The barometer and temperature dropped precipitously. Clete went inside the cottage and heard lightning pop on the water. A half hour later, through his front window, he saw headlights in the rain, then heard a door slam and feet running, followed by a loud banging on his door. When he opened it, Emma Poche was staring up into his face, an Australian flop hat wilted on her head, the leather cord swinging under her chin like the bail on an inverted bucket, her breath smelling of beer. Over her shoulder, he could see the backseat of her car piled to the windows with her possessions.

“Let me in,” she said.

“What for?”

“You have to ask?”

“Yeah, I don’t have a clue.”

Her eyes searched the room and came back on his. “I set you up.”

“On the Stanga deal?”

“I fucked you in your bed, then I fucked you behind your back.”

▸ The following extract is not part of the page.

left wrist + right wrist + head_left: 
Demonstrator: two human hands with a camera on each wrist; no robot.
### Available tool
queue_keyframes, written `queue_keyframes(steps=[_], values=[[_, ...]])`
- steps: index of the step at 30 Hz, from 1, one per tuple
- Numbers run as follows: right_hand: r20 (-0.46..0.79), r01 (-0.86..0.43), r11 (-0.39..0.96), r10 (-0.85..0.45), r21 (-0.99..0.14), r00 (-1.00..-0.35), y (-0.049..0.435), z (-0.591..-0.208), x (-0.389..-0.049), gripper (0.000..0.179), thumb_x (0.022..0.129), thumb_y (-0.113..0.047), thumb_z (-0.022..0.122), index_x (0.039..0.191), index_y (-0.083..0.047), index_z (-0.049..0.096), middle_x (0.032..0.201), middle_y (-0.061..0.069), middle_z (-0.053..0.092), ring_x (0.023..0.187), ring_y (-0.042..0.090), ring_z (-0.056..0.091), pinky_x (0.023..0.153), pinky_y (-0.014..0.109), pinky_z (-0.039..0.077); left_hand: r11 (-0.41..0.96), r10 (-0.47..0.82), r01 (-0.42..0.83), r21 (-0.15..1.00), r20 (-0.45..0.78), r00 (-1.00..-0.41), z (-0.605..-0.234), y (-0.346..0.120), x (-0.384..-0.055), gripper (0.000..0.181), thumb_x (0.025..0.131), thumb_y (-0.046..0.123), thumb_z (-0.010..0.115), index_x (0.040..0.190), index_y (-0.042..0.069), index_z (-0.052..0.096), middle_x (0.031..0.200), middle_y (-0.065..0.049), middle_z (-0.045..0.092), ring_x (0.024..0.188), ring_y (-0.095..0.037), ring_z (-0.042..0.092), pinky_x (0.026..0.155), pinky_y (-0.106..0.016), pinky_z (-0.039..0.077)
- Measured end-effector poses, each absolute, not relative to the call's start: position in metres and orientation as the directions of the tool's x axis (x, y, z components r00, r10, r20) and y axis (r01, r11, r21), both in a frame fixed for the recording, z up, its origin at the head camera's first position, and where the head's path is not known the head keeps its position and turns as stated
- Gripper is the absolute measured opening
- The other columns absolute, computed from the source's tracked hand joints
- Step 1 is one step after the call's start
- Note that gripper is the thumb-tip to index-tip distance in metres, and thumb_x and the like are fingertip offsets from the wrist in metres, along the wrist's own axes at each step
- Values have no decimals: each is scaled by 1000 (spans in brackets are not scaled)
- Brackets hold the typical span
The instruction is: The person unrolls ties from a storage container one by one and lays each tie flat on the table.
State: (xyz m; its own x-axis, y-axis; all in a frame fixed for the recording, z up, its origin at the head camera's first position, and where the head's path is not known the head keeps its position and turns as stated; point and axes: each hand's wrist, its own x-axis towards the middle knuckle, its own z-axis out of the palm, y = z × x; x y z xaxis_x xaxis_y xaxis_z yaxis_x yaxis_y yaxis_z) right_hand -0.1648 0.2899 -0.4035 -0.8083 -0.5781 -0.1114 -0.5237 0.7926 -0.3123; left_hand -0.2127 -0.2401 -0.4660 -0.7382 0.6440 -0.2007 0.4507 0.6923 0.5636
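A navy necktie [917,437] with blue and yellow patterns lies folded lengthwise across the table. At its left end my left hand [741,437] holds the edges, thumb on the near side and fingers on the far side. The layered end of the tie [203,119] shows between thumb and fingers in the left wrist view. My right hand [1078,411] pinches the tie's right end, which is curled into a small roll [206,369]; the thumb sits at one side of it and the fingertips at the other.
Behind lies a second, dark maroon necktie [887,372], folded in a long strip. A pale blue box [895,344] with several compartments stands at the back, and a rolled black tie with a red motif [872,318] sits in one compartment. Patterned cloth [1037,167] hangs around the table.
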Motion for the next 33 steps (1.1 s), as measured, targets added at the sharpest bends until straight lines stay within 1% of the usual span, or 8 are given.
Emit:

“You put my gold pen in Stanga’s pool?”

She shrugged and raised her face to his. “You got a drink?”

“No.”

She stepped around him, forcing him to either close the door behind her or push her back outside. “Can I look in your refrigerator? You must have a beer.”

“You clipped Stanga?”

“I didn’t say that.”

“But you did?”

“Is the world the less for it?”

“You clipped him for Carolyn Blanchet?”

“Don’t get me started about Carolyn.”

“We’re not talking about your love affairs, Emma. The two of you capped her poor dumb bastard of a husband.”

“It didn’t have anything to do with you. That’s the only reason I’m here. I really did a number on you, Clete. It’s the worst thing I ever did in my life.”

“Now you’re blowing town? See you around Crime Stoppers and all that sort of jazz?”

“No, I’m gonna hang around so I can do Carolyn’s time in Gonzales. I always wanted to be an ex-cop in a prison population full of bull dykes. You gonna give me a beer?”

“I think there’s one behind the mayonnaise.”

She opened the icebox and removed a bottle of Bud and twisted off the cap. She put the cap on top of the breakfast table rather than in the trash basket. She lifted the bottle to her mouth and drank, her eyes on his, two curls of hair hanging down on her brow.

“Who killed the girls?” Clete said.

“I don’t know. That’s the truth. Carolyn was in business with the Abelards and looking out for her own interests. Stanga was in the way, and so was her husband. But I don’t know who killed the girls. I think they got a rotten deal.”

“A rotten deal?” he repeated.

“That’s what I said,” she replied, not comprehending his bemusement.

He looked into her face for a long time, to the point that she broke and glanced away. “Why are you staring at me like that?” she asked.

“Because I can never tell when you’re lying.”

“That’s a lousy thing to say. Dave Robicheaux said I wouldn’t ever have any peace unless I owned up to you. So I’ve done that.”

“Yeah, you have. You got anything else to say?”

“It’s kind of outrageous.”

“So tell me.”

She lowered her eyes, then looked up into his face again, her flop hat tilted on the back of her head, the leather cord swinging under her chin. “How about a mercy fuck for a girl on her way out of town?”